Residents and visitors in the Silver Valley area of Northern Idaho just got a boost to their network service. Verizon engineers recently completed an upgrade to the cell sites serving the area, deploying fiber cables to move data from local cell towers through the rest of the network. This upgrade doubles the amount of data cell sites can process, meaning more customers can connect to the network at the same time and can do more when they are connected - stream more movies, send more emails, and video conference with friends, family and colleagues more seamlessly.

The upgrade also lowers latency for customers, meaning their devices will be faster to connect and respond, and it lays the infrastructure for additional cell sites coming to the area in the future. Fiber cables offer a far better way to move vast amounts of data across long distances quickly and economically. Fiber not only provides far greater capacity than past connections, it is more reliable, can manage packet-based IP, the basis of all Internet traffic, and fiber signals can travel longer distances.

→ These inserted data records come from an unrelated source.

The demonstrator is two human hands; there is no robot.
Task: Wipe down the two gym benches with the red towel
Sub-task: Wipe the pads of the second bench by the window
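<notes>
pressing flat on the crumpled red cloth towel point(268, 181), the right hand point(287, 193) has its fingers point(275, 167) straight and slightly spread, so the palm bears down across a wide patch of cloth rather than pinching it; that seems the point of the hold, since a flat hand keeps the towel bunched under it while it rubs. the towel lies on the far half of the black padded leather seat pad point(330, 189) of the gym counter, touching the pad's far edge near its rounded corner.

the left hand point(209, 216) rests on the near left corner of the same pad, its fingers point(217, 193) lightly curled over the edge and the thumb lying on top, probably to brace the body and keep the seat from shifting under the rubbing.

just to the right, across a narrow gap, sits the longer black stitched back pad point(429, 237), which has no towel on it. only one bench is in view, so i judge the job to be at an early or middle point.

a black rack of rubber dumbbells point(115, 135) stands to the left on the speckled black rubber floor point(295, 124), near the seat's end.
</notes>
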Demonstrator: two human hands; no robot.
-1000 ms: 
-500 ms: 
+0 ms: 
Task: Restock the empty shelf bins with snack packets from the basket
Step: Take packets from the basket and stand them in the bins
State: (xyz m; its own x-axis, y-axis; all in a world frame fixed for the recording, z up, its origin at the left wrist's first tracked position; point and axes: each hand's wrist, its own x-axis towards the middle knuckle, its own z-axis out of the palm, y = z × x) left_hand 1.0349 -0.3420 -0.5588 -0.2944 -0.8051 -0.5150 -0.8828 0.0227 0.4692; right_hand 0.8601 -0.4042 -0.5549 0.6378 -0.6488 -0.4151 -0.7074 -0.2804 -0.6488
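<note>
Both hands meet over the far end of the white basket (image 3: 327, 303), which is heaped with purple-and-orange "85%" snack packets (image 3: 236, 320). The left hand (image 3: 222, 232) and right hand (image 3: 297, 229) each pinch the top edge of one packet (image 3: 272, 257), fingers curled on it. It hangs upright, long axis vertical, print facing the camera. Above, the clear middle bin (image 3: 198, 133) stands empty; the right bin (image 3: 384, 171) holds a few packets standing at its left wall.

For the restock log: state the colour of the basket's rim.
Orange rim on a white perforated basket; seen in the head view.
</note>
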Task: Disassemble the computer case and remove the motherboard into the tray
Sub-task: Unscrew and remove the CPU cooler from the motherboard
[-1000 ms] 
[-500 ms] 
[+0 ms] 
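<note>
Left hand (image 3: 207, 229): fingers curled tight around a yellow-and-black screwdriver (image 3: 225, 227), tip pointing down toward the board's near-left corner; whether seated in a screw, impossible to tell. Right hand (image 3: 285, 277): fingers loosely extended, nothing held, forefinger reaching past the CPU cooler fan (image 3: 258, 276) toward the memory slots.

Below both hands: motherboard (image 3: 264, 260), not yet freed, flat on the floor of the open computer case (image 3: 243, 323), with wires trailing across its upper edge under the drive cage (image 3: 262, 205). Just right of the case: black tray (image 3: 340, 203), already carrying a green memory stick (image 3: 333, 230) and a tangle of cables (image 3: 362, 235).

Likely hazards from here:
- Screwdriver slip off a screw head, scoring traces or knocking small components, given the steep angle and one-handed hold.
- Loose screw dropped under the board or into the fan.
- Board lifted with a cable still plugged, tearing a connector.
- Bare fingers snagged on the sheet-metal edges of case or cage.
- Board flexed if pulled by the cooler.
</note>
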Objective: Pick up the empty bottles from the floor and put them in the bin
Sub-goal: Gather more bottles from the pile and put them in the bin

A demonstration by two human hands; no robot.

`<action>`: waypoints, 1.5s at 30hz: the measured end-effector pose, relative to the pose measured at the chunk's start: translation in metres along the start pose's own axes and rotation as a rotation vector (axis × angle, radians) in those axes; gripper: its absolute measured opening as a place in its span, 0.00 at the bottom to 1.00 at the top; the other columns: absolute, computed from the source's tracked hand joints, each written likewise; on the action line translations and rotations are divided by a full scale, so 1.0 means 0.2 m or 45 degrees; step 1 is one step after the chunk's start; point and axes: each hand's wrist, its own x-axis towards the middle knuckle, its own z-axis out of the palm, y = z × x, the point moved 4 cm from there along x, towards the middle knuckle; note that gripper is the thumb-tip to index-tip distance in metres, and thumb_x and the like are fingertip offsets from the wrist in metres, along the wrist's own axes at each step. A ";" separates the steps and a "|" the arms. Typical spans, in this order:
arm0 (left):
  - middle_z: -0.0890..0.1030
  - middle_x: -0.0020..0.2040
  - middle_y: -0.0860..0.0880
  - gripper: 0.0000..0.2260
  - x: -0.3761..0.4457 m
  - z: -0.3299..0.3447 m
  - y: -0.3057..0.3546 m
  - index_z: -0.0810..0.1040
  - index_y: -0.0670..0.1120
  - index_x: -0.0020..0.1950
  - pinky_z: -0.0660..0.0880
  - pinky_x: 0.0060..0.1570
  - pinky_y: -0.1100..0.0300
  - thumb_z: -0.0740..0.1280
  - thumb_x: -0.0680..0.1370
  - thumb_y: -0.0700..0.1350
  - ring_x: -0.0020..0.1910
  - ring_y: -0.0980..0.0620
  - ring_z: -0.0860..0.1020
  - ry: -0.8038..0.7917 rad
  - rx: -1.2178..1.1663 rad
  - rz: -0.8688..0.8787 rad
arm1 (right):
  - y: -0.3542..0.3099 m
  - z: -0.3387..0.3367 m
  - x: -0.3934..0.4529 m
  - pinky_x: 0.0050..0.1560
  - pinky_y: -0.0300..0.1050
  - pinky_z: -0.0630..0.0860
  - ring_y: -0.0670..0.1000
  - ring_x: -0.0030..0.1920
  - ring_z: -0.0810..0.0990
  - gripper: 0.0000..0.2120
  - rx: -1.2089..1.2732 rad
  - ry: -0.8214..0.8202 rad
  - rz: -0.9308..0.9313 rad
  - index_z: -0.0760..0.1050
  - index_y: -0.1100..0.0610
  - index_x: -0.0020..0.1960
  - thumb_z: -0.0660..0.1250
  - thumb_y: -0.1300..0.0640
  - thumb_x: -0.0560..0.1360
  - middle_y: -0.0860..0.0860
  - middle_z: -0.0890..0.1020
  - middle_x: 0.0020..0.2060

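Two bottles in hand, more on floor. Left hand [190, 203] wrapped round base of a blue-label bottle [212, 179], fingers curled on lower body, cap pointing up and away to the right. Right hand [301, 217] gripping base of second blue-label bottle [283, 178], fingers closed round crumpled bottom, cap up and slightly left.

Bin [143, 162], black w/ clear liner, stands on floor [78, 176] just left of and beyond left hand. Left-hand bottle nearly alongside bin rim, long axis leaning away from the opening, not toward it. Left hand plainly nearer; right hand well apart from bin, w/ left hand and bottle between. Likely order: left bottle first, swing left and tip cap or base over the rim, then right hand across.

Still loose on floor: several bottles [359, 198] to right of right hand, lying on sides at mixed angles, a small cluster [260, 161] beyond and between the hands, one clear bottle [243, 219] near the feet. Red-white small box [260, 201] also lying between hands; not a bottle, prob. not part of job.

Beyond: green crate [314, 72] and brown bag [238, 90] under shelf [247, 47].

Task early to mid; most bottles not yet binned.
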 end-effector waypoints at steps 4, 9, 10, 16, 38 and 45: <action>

For Silver Valley customers this means more people doing more things faster on a more reliable network. Verizon engineers, unable to access the cell site with four-wheel drive vehicles and chained tires, relied on a side-by-side Off Highway Vehicle (OHD) to traverse the frozen area and gain access. Having access to these vehicles in Verizon's fleet of vehicles is one of many ways Verizon prepares for extreme weather.

Verizon's network is built and fortified in anticipation of hurricanes, wildfires, ice storms, earthquakes and tornadoes, and Verizon's engineers are prepared to keep people connected in all conditions.